Invité de l’émission 20h30 le dimanche sur France 2, le 31 mai 2026, Benoît Magimel a livré un entretien calme et posé, revenant sur plus de quatre décennies de carrière tout en évoquant un cambriolage qui l’a privé d’objets très personnels : ses César.
Des trophées volés, une réaction mesurée
Interrogé par Laurent Delahousse sur la disparition de ses récompenses, l’acteur, 52 ans, n’a pas caché la réalité des faits : « On me les a volés ! Je me suis fait cambrioler, ils me les ont tous pris. » Sa formulation, directe mais sans emphase, traduit à la fois l’agacement et la détermination. Il a ajouté : « Soit ils l’ont revendu au prix du poids, mais je ne sais pas ce qu’ils vont faire avec. J’ai mis des mecs dessus, on va essayer de les trouver. On va voir. »
Le cambriolage, largement relayé à l’époque par la presse, aurait concerné des biens estimés à 150 000 euros, selon les informations rapportées par plusieurs confrères. Au-delà de la valeur matérielle, la perte touche surtout des objets symboliques : des trophées qui incarnent des étapes fortes d’une carrière commencée à 12 ans et marquée par de multiples distinctions.
Farouchement attaché à ces symboles, Magimel ne paraît pas prêt à renoncer. Sa réaction combine pragmatisme et affect : il confie avoir engagé des démarches pour tenter de retrouver les statuettes plutôt que de les considérer comme définitivement perdues.
Un bilan de carrière posé et une sérénité retrouvée
Au fil de l’entretien, l’acteur a surtout dressé un bilan personnel et professionnel. Il a évoqué ses débuts à 12 ans, les périodes de questionnement de la trentaine et de la quarantaine, puis l’apaisement arrivé avec la cinquantaine. « 50 piges, c’est bien. On s’est débarrassé de tout ce qui encombre, le superflu, les doutes, les hésitations », a-t-il déclaré, décrivant un état d’esprit plus serein et sélectif dans ses choix de rôles.
Magimel confie désormais choisir « au feeling » et refuser ce qui lui semble invraisemblable. Cette approche transparaît dans son prochain projet, qui l’emmène vers un personnage historique exigeant et collectif plutôt que vers l’ego de la vedette.
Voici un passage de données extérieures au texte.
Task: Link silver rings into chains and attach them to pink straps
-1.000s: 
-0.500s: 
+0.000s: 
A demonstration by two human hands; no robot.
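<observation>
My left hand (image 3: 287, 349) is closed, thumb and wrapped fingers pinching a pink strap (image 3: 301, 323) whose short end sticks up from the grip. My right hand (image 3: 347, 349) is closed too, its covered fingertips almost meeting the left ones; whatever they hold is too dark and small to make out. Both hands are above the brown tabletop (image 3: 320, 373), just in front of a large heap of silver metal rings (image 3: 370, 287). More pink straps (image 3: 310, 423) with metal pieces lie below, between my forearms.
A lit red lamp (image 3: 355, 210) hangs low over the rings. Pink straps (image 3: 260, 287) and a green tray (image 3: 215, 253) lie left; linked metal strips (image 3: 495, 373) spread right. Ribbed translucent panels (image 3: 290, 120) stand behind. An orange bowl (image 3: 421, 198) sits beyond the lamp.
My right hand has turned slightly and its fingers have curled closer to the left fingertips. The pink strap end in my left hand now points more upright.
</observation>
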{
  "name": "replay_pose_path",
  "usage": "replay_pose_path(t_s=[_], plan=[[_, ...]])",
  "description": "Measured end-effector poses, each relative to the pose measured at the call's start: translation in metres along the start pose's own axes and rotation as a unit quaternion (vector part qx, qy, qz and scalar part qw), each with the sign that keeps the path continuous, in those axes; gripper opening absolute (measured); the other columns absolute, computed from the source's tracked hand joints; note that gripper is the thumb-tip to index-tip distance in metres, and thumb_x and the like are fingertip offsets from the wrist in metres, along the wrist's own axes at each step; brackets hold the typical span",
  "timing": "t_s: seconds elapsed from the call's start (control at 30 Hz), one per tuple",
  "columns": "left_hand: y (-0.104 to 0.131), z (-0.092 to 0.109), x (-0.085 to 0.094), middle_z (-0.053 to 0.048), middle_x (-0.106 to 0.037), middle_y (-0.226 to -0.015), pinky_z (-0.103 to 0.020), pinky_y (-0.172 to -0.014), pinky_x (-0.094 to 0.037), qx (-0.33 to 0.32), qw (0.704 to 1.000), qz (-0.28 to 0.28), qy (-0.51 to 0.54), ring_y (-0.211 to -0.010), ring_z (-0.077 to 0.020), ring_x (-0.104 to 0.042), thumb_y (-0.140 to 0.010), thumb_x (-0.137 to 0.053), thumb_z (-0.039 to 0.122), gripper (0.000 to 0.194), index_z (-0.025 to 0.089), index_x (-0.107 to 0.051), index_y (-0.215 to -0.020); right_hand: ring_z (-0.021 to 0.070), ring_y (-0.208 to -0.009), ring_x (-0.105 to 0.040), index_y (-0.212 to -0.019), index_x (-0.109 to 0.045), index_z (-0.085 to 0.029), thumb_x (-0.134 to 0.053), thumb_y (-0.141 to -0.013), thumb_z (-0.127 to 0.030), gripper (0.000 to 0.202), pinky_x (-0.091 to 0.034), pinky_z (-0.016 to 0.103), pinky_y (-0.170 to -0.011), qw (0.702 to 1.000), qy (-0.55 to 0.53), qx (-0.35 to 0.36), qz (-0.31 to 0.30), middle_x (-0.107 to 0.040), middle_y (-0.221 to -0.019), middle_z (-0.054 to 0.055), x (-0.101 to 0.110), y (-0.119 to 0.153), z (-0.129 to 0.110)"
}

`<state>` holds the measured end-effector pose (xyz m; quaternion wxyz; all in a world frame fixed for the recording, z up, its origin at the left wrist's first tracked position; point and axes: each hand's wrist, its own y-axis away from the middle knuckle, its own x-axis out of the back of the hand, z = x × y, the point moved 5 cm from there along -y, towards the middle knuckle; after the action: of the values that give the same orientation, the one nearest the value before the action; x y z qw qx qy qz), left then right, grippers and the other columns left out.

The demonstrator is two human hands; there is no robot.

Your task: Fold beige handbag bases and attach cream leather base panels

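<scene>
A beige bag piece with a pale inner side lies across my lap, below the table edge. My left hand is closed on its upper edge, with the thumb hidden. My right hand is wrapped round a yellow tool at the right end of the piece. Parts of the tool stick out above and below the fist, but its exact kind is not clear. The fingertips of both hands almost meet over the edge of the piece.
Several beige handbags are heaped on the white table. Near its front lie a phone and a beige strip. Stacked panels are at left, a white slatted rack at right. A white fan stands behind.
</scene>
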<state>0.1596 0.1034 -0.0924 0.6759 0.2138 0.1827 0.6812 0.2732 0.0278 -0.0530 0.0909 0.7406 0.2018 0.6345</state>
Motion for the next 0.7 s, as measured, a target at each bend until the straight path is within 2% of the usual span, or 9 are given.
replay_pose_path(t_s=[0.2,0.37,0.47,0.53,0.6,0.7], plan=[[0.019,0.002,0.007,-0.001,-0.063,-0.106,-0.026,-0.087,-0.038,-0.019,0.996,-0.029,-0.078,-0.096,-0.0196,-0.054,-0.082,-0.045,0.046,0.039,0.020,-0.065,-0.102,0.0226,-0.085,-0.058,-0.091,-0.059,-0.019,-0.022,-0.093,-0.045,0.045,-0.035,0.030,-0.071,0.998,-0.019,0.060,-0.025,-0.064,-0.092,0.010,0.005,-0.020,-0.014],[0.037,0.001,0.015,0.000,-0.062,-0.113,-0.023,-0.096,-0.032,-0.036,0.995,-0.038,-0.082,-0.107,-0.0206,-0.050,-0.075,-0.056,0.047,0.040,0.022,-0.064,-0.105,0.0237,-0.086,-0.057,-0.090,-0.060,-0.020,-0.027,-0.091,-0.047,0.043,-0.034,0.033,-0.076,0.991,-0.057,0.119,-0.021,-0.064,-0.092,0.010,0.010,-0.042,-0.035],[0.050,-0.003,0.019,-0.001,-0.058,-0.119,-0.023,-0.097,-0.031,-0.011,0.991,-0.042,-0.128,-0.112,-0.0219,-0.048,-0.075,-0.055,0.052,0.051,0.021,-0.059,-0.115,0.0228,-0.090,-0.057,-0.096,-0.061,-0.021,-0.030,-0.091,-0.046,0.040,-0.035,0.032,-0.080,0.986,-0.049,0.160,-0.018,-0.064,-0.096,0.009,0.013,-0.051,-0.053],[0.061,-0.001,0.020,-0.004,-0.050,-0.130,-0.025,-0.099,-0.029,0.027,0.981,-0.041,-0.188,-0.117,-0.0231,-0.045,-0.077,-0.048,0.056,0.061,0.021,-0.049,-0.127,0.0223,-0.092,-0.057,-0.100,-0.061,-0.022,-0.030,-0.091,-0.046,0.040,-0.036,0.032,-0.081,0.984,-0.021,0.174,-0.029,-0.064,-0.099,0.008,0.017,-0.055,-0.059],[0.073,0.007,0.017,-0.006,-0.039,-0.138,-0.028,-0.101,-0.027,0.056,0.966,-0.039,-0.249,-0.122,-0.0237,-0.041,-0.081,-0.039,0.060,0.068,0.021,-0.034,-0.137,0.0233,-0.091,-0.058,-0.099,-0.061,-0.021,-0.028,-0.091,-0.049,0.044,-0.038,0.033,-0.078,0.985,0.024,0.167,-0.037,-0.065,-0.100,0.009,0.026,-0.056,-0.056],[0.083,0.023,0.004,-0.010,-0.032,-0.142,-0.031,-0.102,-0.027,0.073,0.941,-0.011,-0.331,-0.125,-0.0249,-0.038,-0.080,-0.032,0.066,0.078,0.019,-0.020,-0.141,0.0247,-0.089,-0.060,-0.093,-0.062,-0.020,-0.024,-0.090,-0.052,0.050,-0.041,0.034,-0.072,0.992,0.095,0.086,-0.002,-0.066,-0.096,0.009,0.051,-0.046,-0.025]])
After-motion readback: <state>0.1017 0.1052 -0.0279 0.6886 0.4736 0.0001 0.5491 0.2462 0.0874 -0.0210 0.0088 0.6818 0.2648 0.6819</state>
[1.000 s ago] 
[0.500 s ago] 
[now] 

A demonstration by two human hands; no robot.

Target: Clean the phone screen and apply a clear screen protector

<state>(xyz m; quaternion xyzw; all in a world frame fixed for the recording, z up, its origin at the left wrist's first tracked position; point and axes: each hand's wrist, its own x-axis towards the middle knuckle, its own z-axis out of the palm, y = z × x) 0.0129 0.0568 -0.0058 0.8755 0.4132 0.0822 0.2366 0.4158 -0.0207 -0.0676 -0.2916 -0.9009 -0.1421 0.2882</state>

Dans La Bataille de Gaulle, l’âge de fer, attendu en salles le 3 juin 2026, il incarne le général Koenig lors de la bataille de Bir-Hakeim en 1942. Séduit par la passion du réalisateur Antonin Baudry et par la densité humaine du personnage, il décrit Koenig comme un chef qui « emmène avec lui 3 800 hommes pour une mission suicide. Il y a beaucoup d’humanité en lui. Ils ne se voient pas comme des héros, ces mecs-là. »
Ce rôle illustre la manière dont Magimel sélectionne ses engagements : des personnages qui impliquent une responsabilité collective et qui offrent une épaisseur humaine plutôt que la simple célébration individuelle.
Entre image publique et vie privée
L’évocation du cambriolage a brièvement mêlé vie privée et image publique, rappelant que même des figures publiques très reconnues restent vulnérables aux atteintes matérielles et symboliques. Plutôt que de dramatiser l’événement, l’acteur a choisi d’en faire un point de situation pragmatique, annonçant des actions pour tenter de récupérer ses trophées.
Ce ton mesuré se retrouve dans l’ensemble de l’entretien : Benoît Magimel a alterné anecdotes de carrière, réflexions sur l’âge et descriptions de ses méthodes de sélection de projets, sans chercher à instrumentaliser l’épisode du vol pour susciter l’émotion.
À l’approche de la sortie de La Bataille de Gaulle, l’acteur apparaît apaisé et concentré sur son travail. Le cambriolage reste un épisode douloureux mais circonscrit : il n’a pas empêché Magimel de revenir sur son parcours avec lucidité ni de se projeter dans un rôle historique exigeant, au service d’une histoire collective.
Dans son propos, la franchise et la détermination dominent — que ce soit pour retrouver des objets volés ou pour choisir les batailles artistiques qu’il souhaite livrer à l’écran.